The trigger for his sudden stratospheric success, (and part of the reason he’s been cast in big Hollywood blockbusters such as Spider-Man Homecoming and the Han Solo prequel) is arguably down to his second studio album, Because The Internet.

Released in 2013, Because The Internet is a love letter written for the Twitter and meme generation; a generation that’s arguably more socially connected than any that have come before. As Glover started his career making YouTube videos, it’s easy to see why he’d want to pay homage to a community that helped in giving him his big break.

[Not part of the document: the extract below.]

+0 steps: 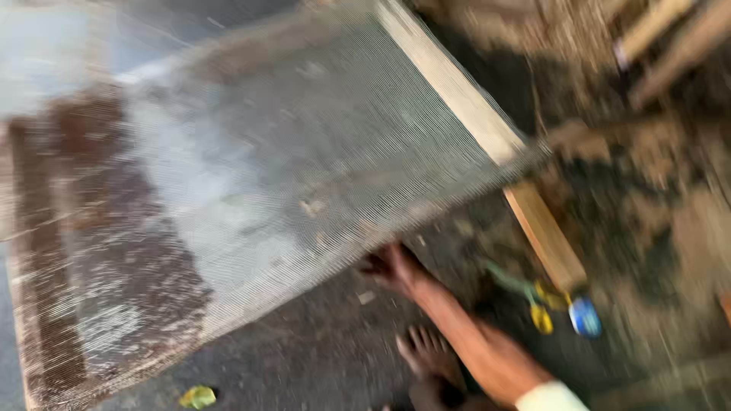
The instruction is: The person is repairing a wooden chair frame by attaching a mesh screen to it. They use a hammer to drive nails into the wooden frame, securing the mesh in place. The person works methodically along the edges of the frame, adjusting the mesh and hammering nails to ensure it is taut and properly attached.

The album revolves around the story of The Boy, a character who lives life on his father’s coin, enjoying all the luxuries that come with such a lifestyle, but finds himself spiralling out of control. Childish Gambino reflects on ideas of the birth, realisation and death of a dream. Track 3, II. Worldstar, deals with his desire to find fame and become a ‘worldstar’ by any means necessary, but by track 11 I. The Party, we find The Boy hosting a party at his sprawling mansion where he’s surrounded by pointless decadence, consumption and fake friends.

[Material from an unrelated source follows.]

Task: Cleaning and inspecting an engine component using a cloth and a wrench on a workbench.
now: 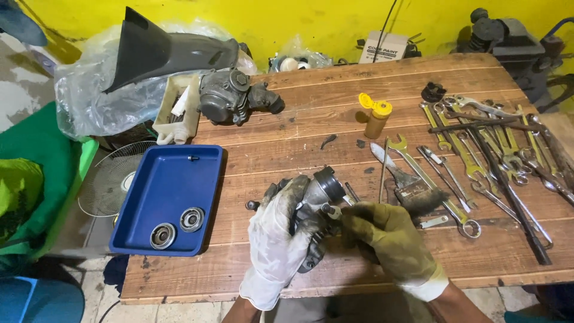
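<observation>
- Desk (pixel 335 113): wooden planks, runs from near edge to the yellow wall.
- Grey duct (pixel 167 54): far left, lying on a clear plastic bag (pixel 84 101).
- Blue tray (pixel 170 191): left side of desk, overhanging the left edge. Two round metal discs (pixel 177 227) in its near part, one small dark bit at the far rim.
- Second carburetor (pixel 230 96): far left of desk, just beyond the tray, beside a white plastic box (pixel 173 113).
- Wrench set (pixel 478 143): right side of desk, spanners and bars laid side by side, some overlapping.
- Carburetor (pixel 320 197): near centre, lifted just above the desk between both hands, round throat pointing far-right.
- Left hand (pixel 278 239): dirty white glove, grip clamped round the carburetor body from the left, fingers wrapped over the top.
- Right hand (pixel 388 239): olive glove, fingertips pinched together on a small fitting at the carburetor's right side. Cannot tell if it holds a tool.
- Brush (pixel 412 185): right of the carburetor, flat on the desk, bristles towards the near side.
- Yellow-cap bottle (pixel 376 116): upright, centre-far, cap flipped open.
- Small dark bits (pixel 327 141): loose on the planks left of the bottle.
</observation>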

Gambino deals with existentialism and responsibilities

Gambino deals with deeper issues of existentialism, or simply put, the meaning of a human being’s existence. He challenges the idea that money strips a person of responsibilities – something many would argue is a life goal – however he doesn’t know if his life means anything without responsibilities. V. 3005 deals with the importance of having someone you love, who gives your life a purpose, whilst II. No Exit, deals with The Boy living inside his mind, dealing with the problem of no responsibilities which proves to be as much of a cage as having them.

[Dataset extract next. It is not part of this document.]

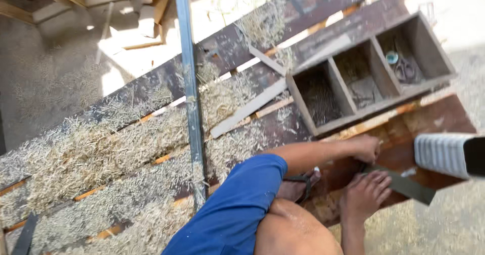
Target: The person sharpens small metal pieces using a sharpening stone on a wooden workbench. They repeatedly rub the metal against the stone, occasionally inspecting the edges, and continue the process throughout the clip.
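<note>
Work surface: dark rusty-brown planks (151, 90) laid side by side on a dusty floor, buried in pale wood shavings (91, 149), harsh sun, a metal bar (189, 83) across them. Three-compartment wooden tray (371, 70) holds nails and scissors (404, 69). Left hand (366, 146) curled, fingers together, on the plank edge; right hand not seen; dark flat strip (404, 184) just beside it under a bare foot (366, 194).

An outdoor woodworking spot, rough and sunlit.

Wood shavings (101, 149) lay thick over dark planks (242, 42) that served as a low work surface on sandy ground. A wooden tray (371, 75) with 3 compartments sat on the planks, one holding nails (321, 101), another scissors (404, 69). Offcuts of timber (146, 12) were piled at the far edge, and a metal bar (191, 88) crossed the planks.
</note>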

The production takes elements of the usual blend of bass, drums and effects you’d expect of a rap album, but Gambino also experiments with softly plucked acoustic guitars and keyboards, as well as different vocal styles. One minute he croons through a track with a soulful voice (one which we would hear a lot more of in his most recent release Awaken, My Love), the next he displays his talent at delivering verses in a clear but impressively fast way.

Many critics write Gambino’s earlier efforts off as millennial rap, which suggests a vapid form of art with little substance and no conviction, but I found Because the Internet to be an engaging album, written by a person who has experienced fame in a way that turns some artists selfish (Justin Bieber springs to mind), but has come out the other side with nothing but quality art to show for it. Because the Internet is a beautiful character study that will make you consider the importance of love, the problem of responsibilities and the meaning of life. In a world full of meaningless music, it’s always a great feeling to find an album that’s profound and encourages you to reflect.